--- Recorded data Enclosed Below ---

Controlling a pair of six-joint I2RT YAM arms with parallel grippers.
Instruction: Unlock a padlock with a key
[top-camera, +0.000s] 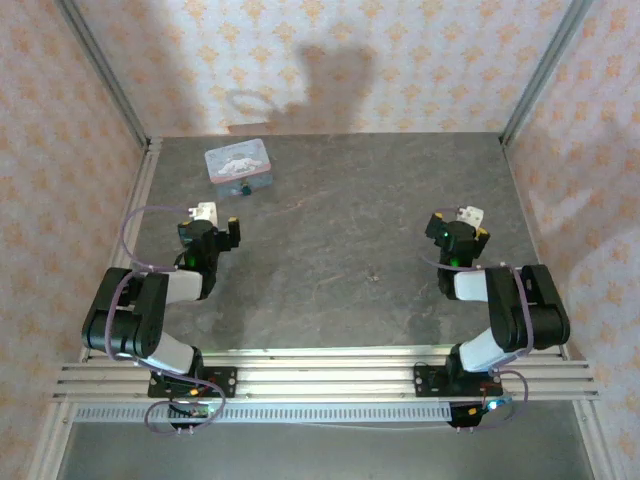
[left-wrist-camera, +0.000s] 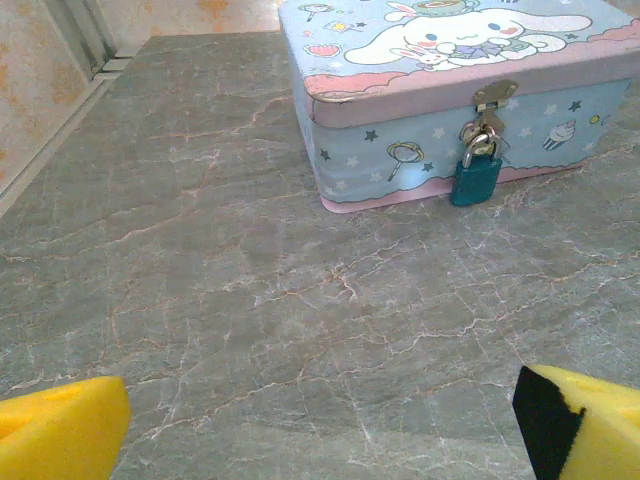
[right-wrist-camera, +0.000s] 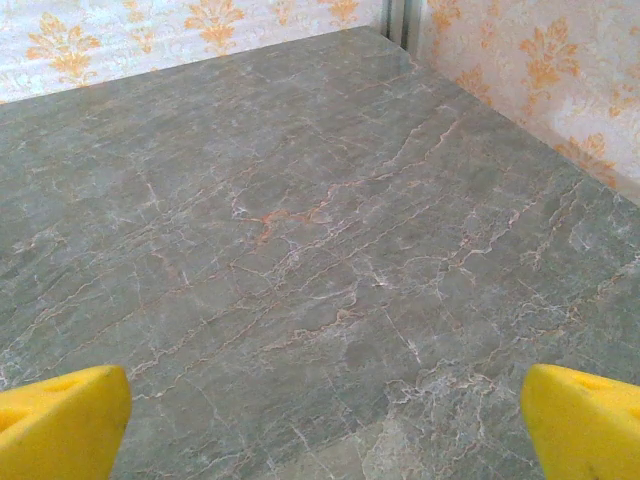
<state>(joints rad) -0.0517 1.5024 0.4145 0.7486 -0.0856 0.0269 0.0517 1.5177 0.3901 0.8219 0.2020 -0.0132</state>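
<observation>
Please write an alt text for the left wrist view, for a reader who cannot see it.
A small dark teal padlock hangs on the clasp of a pastel cartoon tin box, which sits on a grey marbled table. The left gripper is open, its yellow fingers at the bottom corners.

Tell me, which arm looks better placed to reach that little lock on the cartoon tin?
Left, probably. The left gripper sits nearer the tin, its camera facing the padlock directly; the right gripper faces the table far from it.
</observation>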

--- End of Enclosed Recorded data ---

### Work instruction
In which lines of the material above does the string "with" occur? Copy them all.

### Answer space
Controlling a pair of six-joint I2RT YAM arms with parallel grippers.
Instruction: Unlock a padlock with a key

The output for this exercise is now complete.